These cautionary words (written by Timothy G. Davis, an Executive Director within the IBM Software Group) are from the foreword of the remarkable new book Viral Data in SOA: An Enterprise Pandemic by Neal A. Fishman.

“Viral data,” explains Fishman, “is a metaphor used to indicate that business-oriented data can exhibit qualities of a specific type of human pathogen: the virus.  Like a virus, data by itself is inert.  Data requires software (or people) for the data to appear alive (or actionable) and cause a positive, neutral, or negative effect.”

“Viral data is a perfect storm,” because as Fishman explains, it is “a perfect opportunity to miscommunicate with ubiquity and simultaneity—a service-oriented pandemic reaching all corners of the enterprise.”

“The antonym of viral data is trusted information.”

Data Quality

“Quality is a subjective term,” explains Fishman, “for which each person has his or her own definition.”  Fishman goes on to quote from many of the published definitions of data quality, including a few of my personal favorites:

  • David Loshin: “Fitness for use—the level of data quality determined by data consumers in terms of meeting or beating expectations.”
  • Danette McGilvray: “The degree to which information and data can be a trusted source for any and/or all required uses.  It is having the right set of correct information, at the right time, in the right place, for the right people to use to make decisions, to run the business, to serve customers, and to achieve company goals.”
  • Thomas Redman: “Data are of high quality if those who use them say so.  Usually, high-quality data must be both free of defects and possess features that customers desire.”

Data quality standards provide a highest common denominator to be used by all business units throughout the enterprise as an objective data foundation for their operational, tactical, and strategic initiatives.  Starting from this foundation, information quality standards are customized to meet the subjective needs of each business unit and initiative.  This approach leverages a consistent enterprise understanding of data while also providing the information necessary for day-to-day operations.

However, the enterprise-wide data quality standards must be understood as dynamic.  Therefore, enforcing strict conformance to data quality standards can be self-defeating.  On this point, Fishman quotes Joseph Juran: “conformance by its nature relates to static standards and specification, whereas quality is a moving target.”

Defining data quality is both an essential and challenging exercise for every enterprise.  “While a succinct and holistic single-sentence definition of data quality may be difficult to craft,” explains Fishman, “an axiom that appears to be generally forgotten when establishing a definition is that in business, data is about things that transpire during the course of conducting business.  Business data is data about the business, and any data about the business is metadata.  First and foremost, the definition as to the quality of data must reflect the real-world object, concept, or event to which the data is supposed to be directly associated.”

 

Data Governance

“Data governance can be used as an overloaded term,” explains Fishman, and he quotes Jill Dyché and Evan Levy to explain that “many people confuse data quality, data governance, and master data management.” 

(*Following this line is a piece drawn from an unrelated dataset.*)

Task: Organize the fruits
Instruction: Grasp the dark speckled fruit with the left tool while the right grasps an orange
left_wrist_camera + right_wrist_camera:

“The function of data governance,” explains Fishman, “should be distinct and distinguishable from normal work activities.” 

For example, although knowledge workers and subject matter experts are necessary to define the business rules for preventing viral data, according to Fishman, these are data quality tasks and not acts of data governance. 

However,  these data quality tasks must “subsequently be governed to make sure that all the requisite outcomes comply with the appropriate controls.”

Therefore, according to Fishman, “data governance is a function that can act as an oversight mechanism and can be used to enforce controls over data quality and master data management, but also over data privacy, data security, identity management, risk management, or be accepted in the interpretation and adoption of regulatory requirements.”

 

Conclusion

“There is a line between trustworthy information and viral data,” explains Fishman, “and that line is very fine.”

Poor data quality is a viral contaminant that will undermine the operational, tactical, and strategic initiatives essential to the enterprise's mission to survive and thrive in today's highly competitive and rapidly evolving marketplace. 

Left untreated or unchecked, this infectious agent will negatively impact the quality of business decisions.  As the pathogen replicates, more and more decision-critical enterprise information will be compromised.

According to Fishman, enterprise data quality requires a multidisciplinary effort and a lifetime commitment to:

“Prevent viral data and preserve trusted information.”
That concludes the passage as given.